BEGIN Dataset extract

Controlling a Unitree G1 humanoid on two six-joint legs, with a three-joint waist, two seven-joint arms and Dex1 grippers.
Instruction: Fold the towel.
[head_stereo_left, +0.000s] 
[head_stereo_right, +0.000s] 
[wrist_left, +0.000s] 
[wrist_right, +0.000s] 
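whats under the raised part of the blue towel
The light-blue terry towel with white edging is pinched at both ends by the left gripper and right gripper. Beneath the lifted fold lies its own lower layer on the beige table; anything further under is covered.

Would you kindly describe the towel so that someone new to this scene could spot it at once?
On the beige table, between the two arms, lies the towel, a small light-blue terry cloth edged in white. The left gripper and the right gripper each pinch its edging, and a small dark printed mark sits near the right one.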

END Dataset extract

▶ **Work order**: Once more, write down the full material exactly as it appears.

▶ **Task solution**:
Controlling a Unitree G1 humanoid on two six-joint legs, with a three-joint waist, two seven-joint arms and Dex1 grippers.
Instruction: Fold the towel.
[head_stereo_left, +0.000s] 
[head_stereo_right, +0.000s] 
[wrist_left, +0.000s] 
[wrist_right, +0.000s] 
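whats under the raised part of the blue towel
The light-blue terry towel with white edging is pinched at both ends by the left gripper and right gripper. Beneath the lifted fold lies its own lower layer on the beige table; anything further under is covered.

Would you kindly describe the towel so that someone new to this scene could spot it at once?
On the beige table, between the two arms, lies the towel, a small light-blue terry cloth edged in white. The left gripper and the right gripper each pinch its edging, and a small dark printed mark sits near the right one.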

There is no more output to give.